Important Consideration: Host Pool Outbound Access to the Internet
Based on your organization’s requirements, you may need to enable secure outbound Internet access for your end users. In instances where the list of allowed destinations is well-defined (for instance, Microsoft 365 access), you can use Azure Firewall applications and network rules to configure the required access. This routes end-user traffic directly to the Internet for the best performance.

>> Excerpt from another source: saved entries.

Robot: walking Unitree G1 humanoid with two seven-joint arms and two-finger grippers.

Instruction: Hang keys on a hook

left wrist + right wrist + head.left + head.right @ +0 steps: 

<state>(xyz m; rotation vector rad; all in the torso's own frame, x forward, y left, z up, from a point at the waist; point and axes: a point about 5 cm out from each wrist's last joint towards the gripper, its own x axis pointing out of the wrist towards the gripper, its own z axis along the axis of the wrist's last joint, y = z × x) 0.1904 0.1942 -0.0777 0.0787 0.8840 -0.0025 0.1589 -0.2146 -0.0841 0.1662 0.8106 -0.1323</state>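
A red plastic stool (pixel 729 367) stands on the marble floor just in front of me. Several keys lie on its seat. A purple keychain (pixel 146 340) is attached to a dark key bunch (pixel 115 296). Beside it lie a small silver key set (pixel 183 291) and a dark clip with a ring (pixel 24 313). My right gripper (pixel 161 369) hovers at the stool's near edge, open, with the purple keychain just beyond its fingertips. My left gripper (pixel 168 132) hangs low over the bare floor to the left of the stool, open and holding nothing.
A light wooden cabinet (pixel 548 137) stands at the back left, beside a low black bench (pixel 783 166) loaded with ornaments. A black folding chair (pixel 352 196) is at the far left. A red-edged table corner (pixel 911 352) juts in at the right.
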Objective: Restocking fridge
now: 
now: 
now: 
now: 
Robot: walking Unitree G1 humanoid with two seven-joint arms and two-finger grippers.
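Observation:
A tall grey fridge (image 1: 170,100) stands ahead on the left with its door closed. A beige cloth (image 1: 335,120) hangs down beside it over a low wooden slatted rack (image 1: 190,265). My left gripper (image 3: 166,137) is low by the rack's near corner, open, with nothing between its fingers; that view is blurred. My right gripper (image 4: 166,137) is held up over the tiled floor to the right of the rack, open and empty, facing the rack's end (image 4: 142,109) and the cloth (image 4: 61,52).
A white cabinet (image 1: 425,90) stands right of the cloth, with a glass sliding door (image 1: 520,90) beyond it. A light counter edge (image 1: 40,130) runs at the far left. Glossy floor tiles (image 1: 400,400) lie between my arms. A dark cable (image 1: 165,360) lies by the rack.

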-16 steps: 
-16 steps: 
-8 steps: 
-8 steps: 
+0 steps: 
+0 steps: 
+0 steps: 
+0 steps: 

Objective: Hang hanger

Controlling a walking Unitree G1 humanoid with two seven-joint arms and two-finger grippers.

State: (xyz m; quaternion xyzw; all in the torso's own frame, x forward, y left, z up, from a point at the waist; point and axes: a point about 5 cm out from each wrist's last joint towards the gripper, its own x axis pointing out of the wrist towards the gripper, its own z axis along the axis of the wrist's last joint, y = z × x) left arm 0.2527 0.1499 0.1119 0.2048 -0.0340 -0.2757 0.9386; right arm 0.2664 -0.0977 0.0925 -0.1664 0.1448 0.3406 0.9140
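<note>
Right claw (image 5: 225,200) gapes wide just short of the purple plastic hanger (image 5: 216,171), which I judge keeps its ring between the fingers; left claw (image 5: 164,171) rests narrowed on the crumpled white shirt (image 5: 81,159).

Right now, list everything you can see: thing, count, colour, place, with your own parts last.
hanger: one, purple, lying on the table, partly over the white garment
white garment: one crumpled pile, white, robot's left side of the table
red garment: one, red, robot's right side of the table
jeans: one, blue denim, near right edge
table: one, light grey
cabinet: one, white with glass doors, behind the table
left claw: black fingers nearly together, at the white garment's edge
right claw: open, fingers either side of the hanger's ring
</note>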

If you want to filter outbound user Internet traffic using an existing on-premises secure web gateway, you can configure web browsers or other applications running on the Azure Virtual Desktop host pool with an explicit proxy configuration. These proxy settings only influence your end-user Internet access, permitting the Azure Virtual Desktop platform outbound traffic directly via Azure Firewall.
Manage Azure Virtual Desktop Session Hosts by Using Azure Bastion
In this section you’ll learn about Azure Bastion.
Configure AVD Session Hosts Using Azure Bastion
Azure Bastion offers secure connectivity to all VMs in a virtual network in which it is provisioned. Utilizing Azure Bastion protects your virtual machines from exposing RDP/ SSH ports to the outside world, while still offering secure access utilizing RDP/SSH.
It is important to verify the criteria that you need to meet. Here is the list:
•\ You need a VNet with the Bastion host already installed. Make sure that you have set up an Azure Bastion host for the virtual network in which the VM is located. Once the Bastion service is provisioned and deployed in your virtual network, you can make use of it to connect to any VM in the virtual network.
•\ You need a Windows virtual machine in the virtual network.
•\ The required roles are as follows: Reader role on the virtual machine, Reader role on the NIC with the private IP address of the virtual machine, and Reader role on the Azure Bastion resource.
•\ To connect to the Windows VM, you must have the inbound port RDP (3389) open on your Windows VM.